- SUPPLIED INFORMATION -
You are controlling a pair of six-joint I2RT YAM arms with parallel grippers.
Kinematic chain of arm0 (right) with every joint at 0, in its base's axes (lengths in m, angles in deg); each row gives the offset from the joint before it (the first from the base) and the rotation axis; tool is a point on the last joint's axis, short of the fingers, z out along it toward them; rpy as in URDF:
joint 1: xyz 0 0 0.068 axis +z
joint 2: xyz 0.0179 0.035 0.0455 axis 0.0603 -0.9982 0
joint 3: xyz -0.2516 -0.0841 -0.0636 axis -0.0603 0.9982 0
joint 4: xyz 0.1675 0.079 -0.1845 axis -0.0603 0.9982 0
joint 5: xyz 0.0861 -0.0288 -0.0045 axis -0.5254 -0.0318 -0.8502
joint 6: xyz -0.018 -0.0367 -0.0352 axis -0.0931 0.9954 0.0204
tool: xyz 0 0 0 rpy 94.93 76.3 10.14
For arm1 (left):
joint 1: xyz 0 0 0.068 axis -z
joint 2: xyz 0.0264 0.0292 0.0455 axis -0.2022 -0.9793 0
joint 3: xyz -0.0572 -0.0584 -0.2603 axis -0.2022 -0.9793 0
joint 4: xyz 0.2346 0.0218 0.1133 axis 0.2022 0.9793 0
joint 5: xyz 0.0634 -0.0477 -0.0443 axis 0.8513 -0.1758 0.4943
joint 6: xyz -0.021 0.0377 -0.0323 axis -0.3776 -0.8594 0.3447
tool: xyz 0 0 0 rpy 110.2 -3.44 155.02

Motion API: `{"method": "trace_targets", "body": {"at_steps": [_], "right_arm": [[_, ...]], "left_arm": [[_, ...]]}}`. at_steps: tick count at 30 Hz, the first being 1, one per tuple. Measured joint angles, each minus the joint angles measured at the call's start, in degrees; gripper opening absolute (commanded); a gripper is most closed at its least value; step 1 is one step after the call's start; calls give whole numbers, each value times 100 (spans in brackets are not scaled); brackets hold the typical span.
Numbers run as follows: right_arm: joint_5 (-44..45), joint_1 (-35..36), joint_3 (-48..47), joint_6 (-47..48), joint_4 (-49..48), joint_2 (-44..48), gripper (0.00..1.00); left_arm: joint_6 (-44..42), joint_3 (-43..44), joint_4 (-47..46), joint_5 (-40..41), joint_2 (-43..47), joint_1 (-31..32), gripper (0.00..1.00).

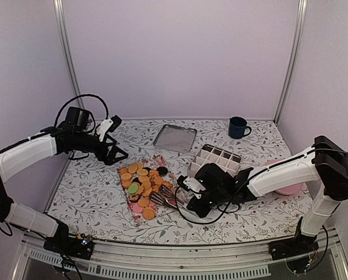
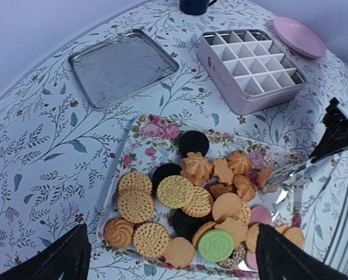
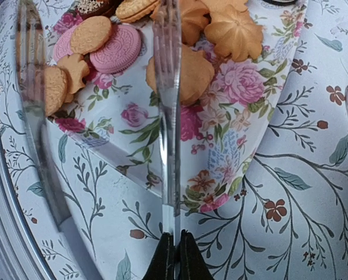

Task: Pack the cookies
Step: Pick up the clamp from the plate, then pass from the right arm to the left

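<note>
You get no legible text, number, brand or sign in any view.

- Pale pink rectangular metal tin with white divider grid [image 2: 232, 93]: faint cursive mark on long side wall, too small to read.
- Round golden embossed cookies [image 2: 175, 191] on floral tray: stamped relief on faces, no letters resolvable.
- Green round sandwich cookie [image 2: 215, 245]: ring of embossing, unreadable.
- Pink round sandwich cookie [image 3: 115, 48]: embossed pattern in right wrist view, nothing you can read as letters.
</note>
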Motion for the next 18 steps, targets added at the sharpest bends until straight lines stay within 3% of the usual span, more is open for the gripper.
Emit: {"method": "trace_targets", "body": {"at_steps": [7, 13, 18], "right_arm": [[367, 94, -446, 278, 455, -2, 0], [901, 190, -981, 715, 909, -2, 0], [1497, 343, -1344, 1220, 1196, -2, 0]], "left_arm": [[-612, 35, 562, -715, -269, 612, 97], [-1204, 481, 1204, -870, -715, 1390, 82], [-1700, 975, 1624, -966, -903, 1602, 70]]}}
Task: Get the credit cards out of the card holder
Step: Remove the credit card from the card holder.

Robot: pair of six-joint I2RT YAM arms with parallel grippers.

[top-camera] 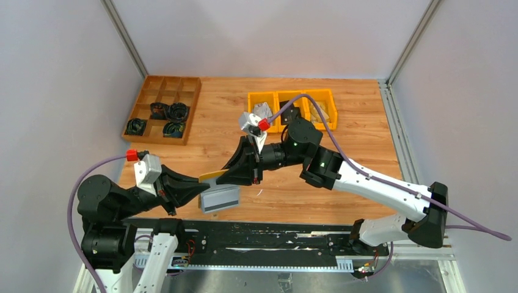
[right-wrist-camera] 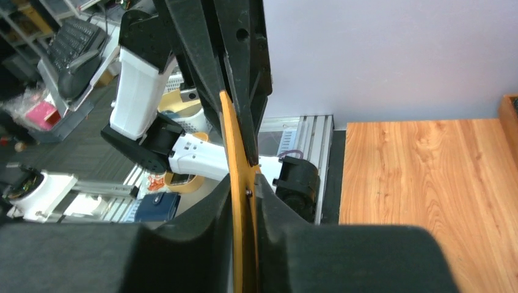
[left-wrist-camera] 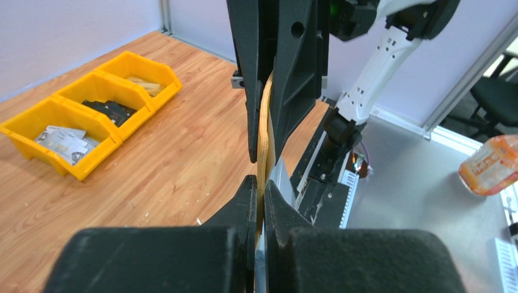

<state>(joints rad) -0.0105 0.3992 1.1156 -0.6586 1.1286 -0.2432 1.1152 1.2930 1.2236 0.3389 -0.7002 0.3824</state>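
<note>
- Gripping the card holder (top-camera: 212,176) with the left end effector (top-camera: 196,187), fingers clenched tight on the end nearest it.
- Clamped on the opposite end of the same holder with the right end effector (top-camera: 237,173), pads pressed to both faces in the right wrist view, no gap to be seen there.
- Held aloft between the two end effectors, clear of the worktop (top-camera: 360,122), showing only as a thin mustard sliver from above.
- Just below the left end effector, one grey credit card (top-camera: 220,199) with a dark stripe; impossible to tell whether it lies flat on the worktop or hangs from the holder's underside.
- Well beyond the right end effector, three yellow bins (top-camera: 278,93), apparently with no part in this step.
- Step in hand, as a judgement: steadying the holder between both end effectors to get at a card inside. Probably partway through the task, with no way of counting cards left in the sleeves.
- Next move calls for one end effector clenched as the anchor, the other let go and re-gripped on an exposed card edge rather than on the leather.
- Calls also for a pull in line with the sleeve, since a sideways tug would likely bind the thin card or twist the holder out of the anchoring grip.
</note>
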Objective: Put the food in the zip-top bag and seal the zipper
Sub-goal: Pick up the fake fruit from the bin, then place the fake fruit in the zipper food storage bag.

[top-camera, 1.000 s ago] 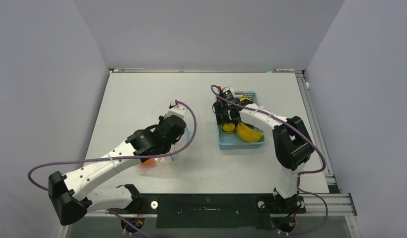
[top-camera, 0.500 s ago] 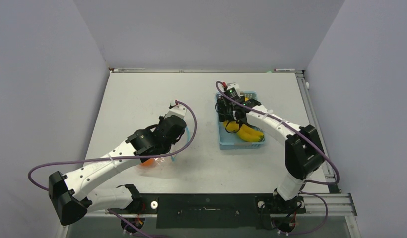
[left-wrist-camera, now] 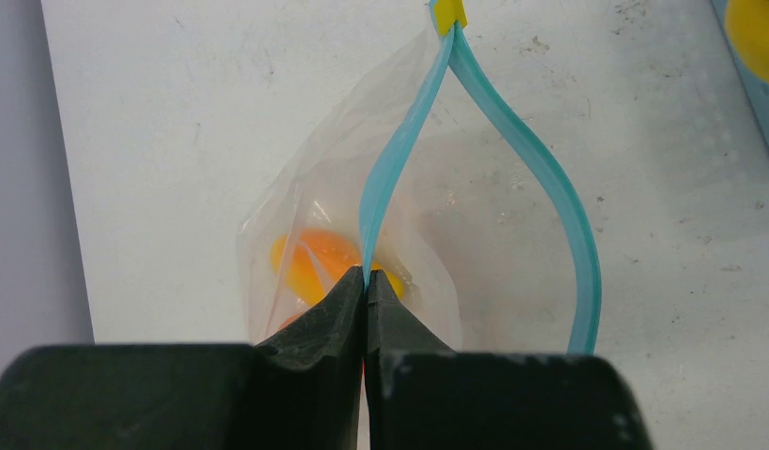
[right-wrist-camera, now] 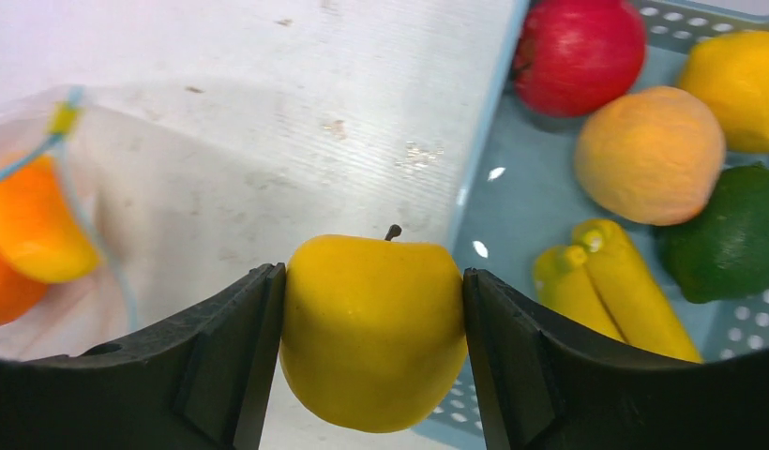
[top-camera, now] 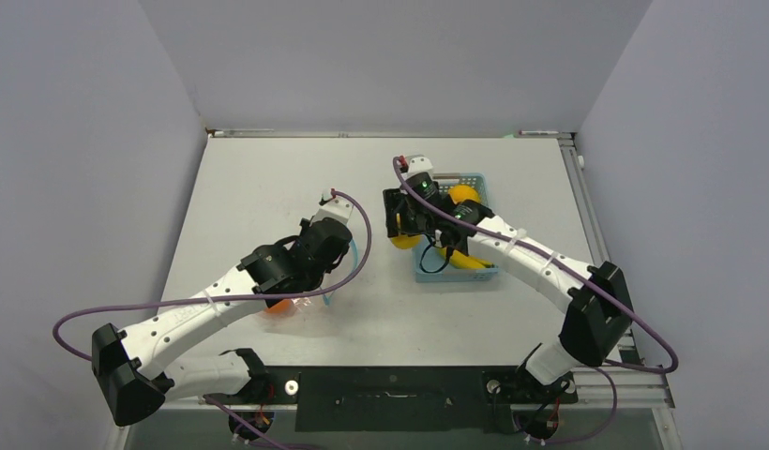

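And the right gripper point(right-wrist-camera: 371, 281) is clamped on a yellow apple point(right-wrist-camera: 371, 356), up at the left edge of the basket point(right-wrist-camera: 526, 211), right of centre in the top view. More food waits in there: red, orange, green, bananas. Left of centre, the left gripper point(left-wrist-camera: 366, 281) is pinched tight on one lip of the zipper point(left-wrist-camera: 374, 197), holding the bag point(left-wrist-camera: 301, 202) agape so fruit can drop in. Orange pieces point(left-wrist-camera: 315, 262) are already inside. Nothing is sealed yet, and the apple looks bound for that mouth.
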Tool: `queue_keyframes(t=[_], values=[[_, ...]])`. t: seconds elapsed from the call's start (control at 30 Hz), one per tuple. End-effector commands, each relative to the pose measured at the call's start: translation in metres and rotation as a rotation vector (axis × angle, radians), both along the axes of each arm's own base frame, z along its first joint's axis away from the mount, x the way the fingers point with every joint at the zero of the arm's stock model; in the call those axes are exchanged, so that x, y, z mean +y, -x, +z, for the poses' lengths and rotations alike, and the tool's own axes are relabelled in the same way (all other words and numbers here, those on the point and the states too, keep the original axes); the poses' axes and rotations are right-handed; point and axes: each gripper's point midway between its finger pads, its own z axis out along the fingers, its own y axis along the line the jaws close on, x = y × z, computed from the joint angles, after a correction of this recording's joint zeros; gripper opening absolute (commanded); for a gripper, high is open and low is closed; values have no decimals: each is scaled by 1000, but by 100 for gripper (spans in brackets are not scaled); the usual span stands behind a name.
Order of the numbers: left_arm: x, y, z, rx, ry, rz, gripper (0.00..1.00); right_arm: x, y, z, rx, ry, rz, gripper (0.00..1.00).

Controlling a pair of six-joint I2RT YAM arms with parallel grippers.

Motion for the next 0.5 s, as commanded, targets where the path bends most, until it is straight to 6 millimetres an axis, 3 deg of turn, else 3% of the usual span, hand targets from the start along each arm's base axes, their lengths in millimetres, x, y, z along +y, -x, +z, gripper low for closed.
queue_keyframes(t=[0.0, 0.23, 0.47], values=[[-3, -4, 9, -32, 33, 10, 0, 39, 9, 65, -92, -256, 65, 36], [-3, -4, 10, -33, 37, 9, 0, 70, 29, 83, -83, -429, 128, 37], [-3, -4, 11, -33, 39, 7, 0, 105, 47, 82, -44, -524, 190, 38]])
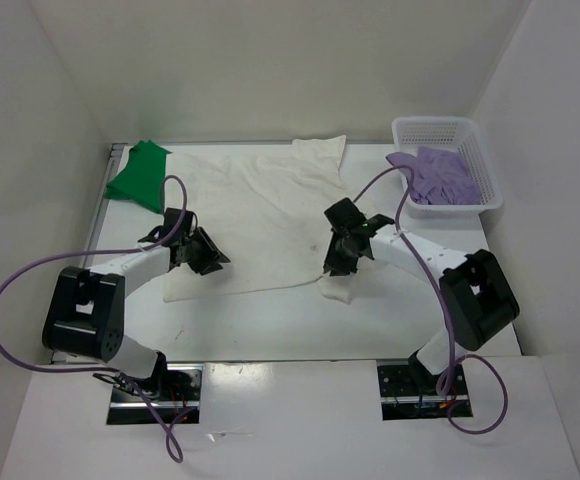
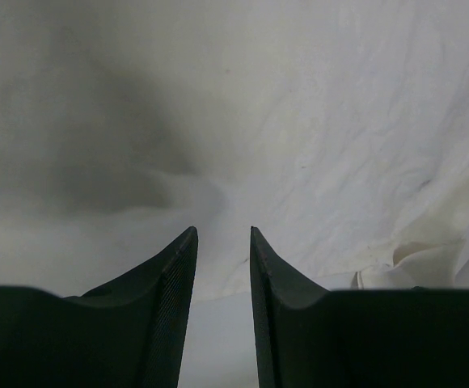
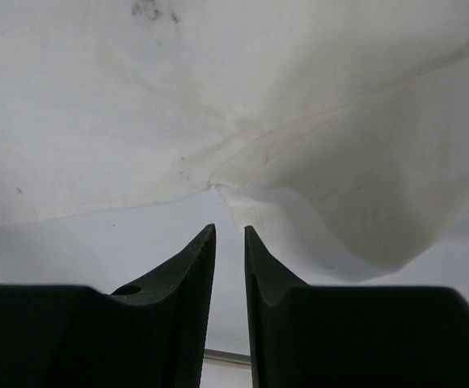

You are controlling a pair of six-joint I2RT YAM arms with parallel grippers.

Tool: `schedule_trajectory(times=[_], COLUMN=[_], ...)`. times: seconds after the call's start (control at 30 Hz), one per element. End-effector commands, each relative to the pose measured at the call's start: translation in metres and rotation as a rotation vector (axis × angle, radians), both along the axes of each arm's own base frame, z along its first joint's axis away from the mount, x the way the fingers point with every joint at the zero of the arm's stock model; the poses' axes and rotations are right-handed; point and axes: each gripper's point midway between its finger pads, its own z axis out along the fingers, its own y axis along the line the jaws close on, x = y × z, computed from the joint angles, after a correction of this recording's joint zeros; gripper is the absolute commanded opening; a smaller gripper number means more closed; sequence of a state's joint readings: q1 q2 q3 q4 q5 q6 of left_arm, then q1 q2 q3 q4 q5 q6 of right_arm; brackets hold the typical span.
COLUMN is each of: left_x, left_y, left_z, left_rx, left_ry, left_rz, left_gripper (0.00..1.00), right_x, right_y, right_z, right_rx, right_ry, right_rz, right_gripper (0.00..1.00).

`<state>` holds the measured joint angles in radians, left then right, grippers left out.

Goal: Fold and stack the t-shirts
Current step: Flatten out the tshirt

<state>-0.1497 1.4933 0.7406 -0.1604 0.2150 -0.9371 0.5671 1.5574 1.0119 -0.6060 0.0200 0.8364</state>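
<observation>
White shirt [image 1: 260,210] is lying spread flat, soft and limp. I am holding the left gripper [image 2: 222,233] and right gripper [image 3: 230,229] over its near hem, both narrowly parted, empty; hem corners look best to pinch.

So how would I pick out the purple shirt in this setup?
Look to the far right corner of the table, where a white lattice basket stands. The lavender t-shirt lies crumpled inside it, one edge spilling over the left rim. It is the only purple cloth: the white t-shirt is spread mid-table, the green t-shirt sits far left.
</observation>
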Motion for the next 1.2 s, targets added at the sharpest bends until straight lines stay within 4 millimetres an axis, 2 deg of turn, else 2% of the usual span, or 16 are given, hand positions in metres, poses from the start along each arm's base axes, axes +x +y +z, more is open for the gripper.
schedule_trajectory(times=[0.0,0.13,0.2,0.3,0.4,0.47,0.53,0.63,0.7,0.73,0.87,0.93,1.03,1.1,1.13,1.17], left_x=[0.006,0.006,0.003,-0.001,-0.003,-0.002,-0.002,-0.003,-0.003,-0.003,-0.004,-0.004,-0.002,0.002,0.001,0.006], left_y=[-0.002,-0.005,-0.005,-0.006,-0.005,-0.005,-0.005,-0.007,-0.007,-0.007,-0.005,-0.005,0.000,0.001,0.001,0.001], left_z=[0.018,0.026,0.023,0.020,0.021,0.027,0.027,0.027,0.027,0.027,0.025,0.025,0.021,0.017,0.007,0.007], left_rx=[-0.008,-0.032,-0.031,-0.037,-0.031,-0.033,-0.033,-0.041,-0.041,-0.041,-0.027,-0.027,0.003,0.011,0.015,0.014], left_ry=[-0.066,-0.091,-0.080,-0.070,-0.073,-0.091,-0.091,-0.090,-0.090,-0.090,-0.085,-0.085,-0.082,-0.078,-0.048,-0.055], left_rz=[-0.027,-0.029,-0.029,-0.035,-0.043,-0.043,-0.043,-0.048,-0.049,-0.049,-0.050,-0.050,-0.039,-0.034,-0.034,-0.034], left_gripper=[0.39,0.39,0.39,0.39,0.39,0.39,0.39,0.39,0.39,0.39,0.39,0.39,0.41,0.41,0.41,0.41], right_x=[0.010,0.009,-0.001,-0.001,0.007,0.010,0.011,0.011,0.007,0.005,-0.007,-0.013,-0.011,-0.008,-0.009,-0.005], right_y=[0.012,0.014,0.023,0.034,0.024,0.018,0.010,0.004,-0.002,-0.005,-0.017,-0.018,-0.012,-0.001,0.000,0.008], right_z=[0.013,0.004,-0.006,-0.022,-0.030,-0.034,-0.039,-0.040,-0.052,-0.056,-0.078,-0.081,-0.066,-0.051,-0.045,-0.028], right_rx=[0.007,0.009,0.000,-0.031,-0.097,-0.130,-0.172,-0.217,-0.249,-0.269,-0.323,-0.323,-0.274,-0.221,-0.207,-0.158], right_ry=[-0.022,-0.010,0.023,0.034,0.022,0.004,0.005,-0.009,0.015,0.028,0.085,0.088,0.055,0.040,0.038,0.001], right_rz=[0.037,0.063,0.098,0.134,0.098,0.083,0.071,0.056,0.055,0.054,0.048,0.046,0.047,0.055,0.057,0.060], right_gripper=[0.26,0.29,0.29,0.29,0.30,0.40,0.44,0.46,0.47,0.46,0.22,0.18,0.14,0.07,0.04,0.01])
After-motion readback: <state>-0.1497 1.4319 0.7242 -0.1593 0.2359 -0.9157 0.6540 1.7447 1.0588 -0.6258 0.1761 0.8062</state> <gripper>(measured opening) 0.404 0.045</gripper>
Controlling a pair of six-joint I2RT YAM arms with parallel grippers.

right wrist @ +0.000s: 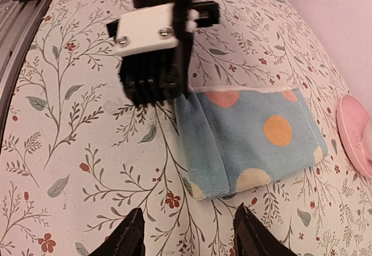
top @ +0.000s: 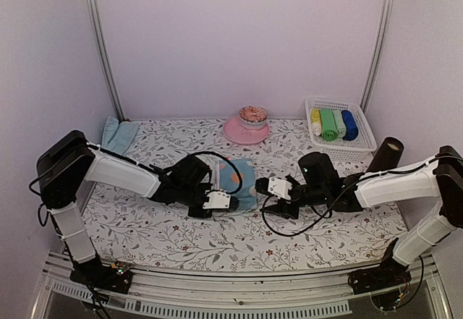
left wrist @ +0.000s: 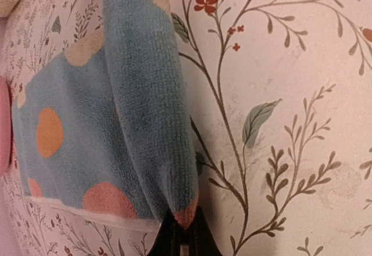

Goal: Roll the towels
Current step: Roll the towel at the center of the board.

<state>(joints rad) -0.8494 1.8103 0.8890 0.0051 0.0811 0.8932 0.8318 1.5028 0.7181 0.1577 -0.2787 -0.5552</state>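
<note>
While the left gripper (top: 228, 202) is pinching the near left corner of a spotted towel (top: 239, 176), its jaws closed tight on the cloth, the right gripper (top: 269, 189) is hanging just off the towel's right side. Its fingers (right wrist: 131, 235) are standing apart with nothing between them. The towel, pale blue with orange, pink and cream dots, is lying at the middle of the flowered table (top: 181, 239). Its near edge is turned over into one thick fold (left wrist: 151, 111), and the rest is lying flat. The left wrist view is showing the end of that fold gathered to a point between the dark fingertips. The right wrist view is showing the other end lying free on the table. Beyond the towel a pink plate (top: 242, 132) is sitting near the back wall with a small round dish (top: 253, 114) on it. A white basket (top: 362, 142) at the far right is holding rolled towels (top: 333, 124) in yellow, green and blue, side by side. More flat towels (top: 118, 134), pale teal, are resting at the far left.
</note>
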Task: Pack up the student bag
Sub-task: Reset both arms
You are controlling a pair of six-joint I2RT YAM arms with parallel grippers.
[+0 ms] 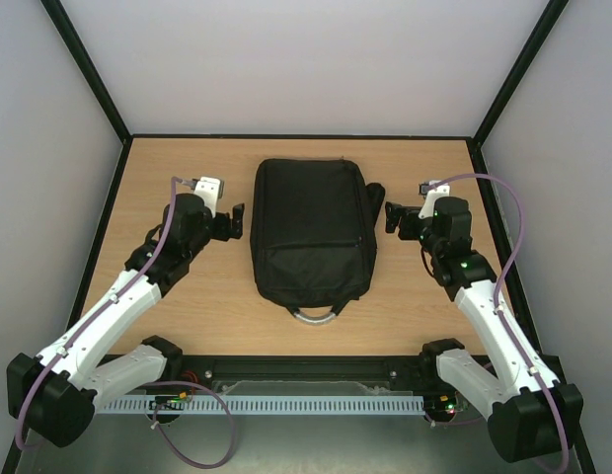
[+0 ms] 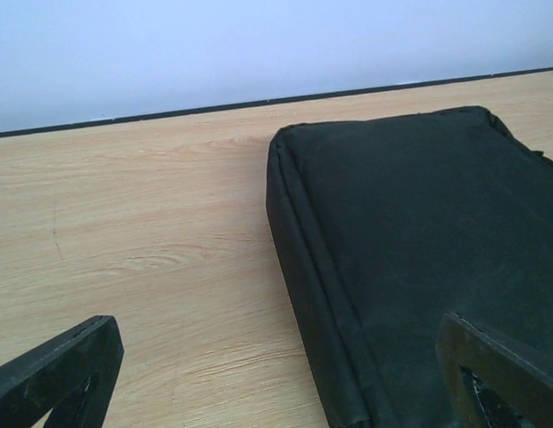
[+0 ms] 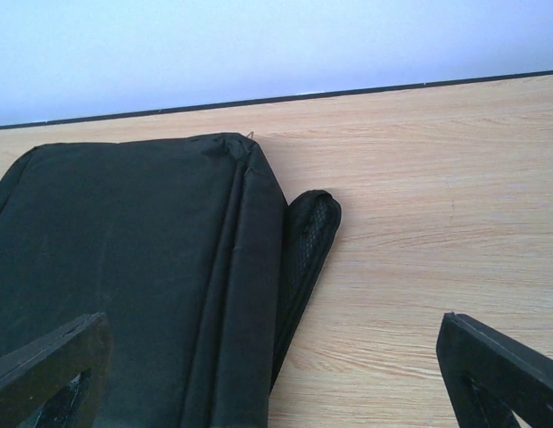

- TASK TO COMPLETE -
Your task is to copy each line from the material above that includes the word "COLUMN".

- SOLUTION FOR THIS TASK -
Tool: `schedule_trajectory(times=[_], COLUMN=[_], ...)`. times: seconds after the call's start (control at 30 Hz), one per element. End-effector commands, each relative to the pose measured at the call's start: translation in metres and rotation as a rotation vector (axis × angle, radians), both along the axes of each arm's own base frame, z along its first joint's axis away from the mount, x the way the fingers point with every joint at the zero of the arm's stock model; the poses' axes and rotations are right-handed; point and axes: each gripper's point midway between its finger pads, its own z axis out along the fingers, its own y axis along the line the jaws close on, x = y × z, computed from the joint angles, after a correction of this recording's joint zeros; gripper is the absolute commanded opening; a smaller gripper number means more closed; sequence of a state's joint readings: q1 q2 q3 q4 q5 q6 of left_arm, then q1 q2 q3 q4 q5 q6 of right_arm; brackets hold the typical span.
COLUMN is each of: left_x, left_y, left_z, left_rx, left_ry, left_rz, left_gripper (0.00..1.00), right_x, right_y, right_z, right_rx, right_ry, right_rz, right_gripper (0.00..1.00).

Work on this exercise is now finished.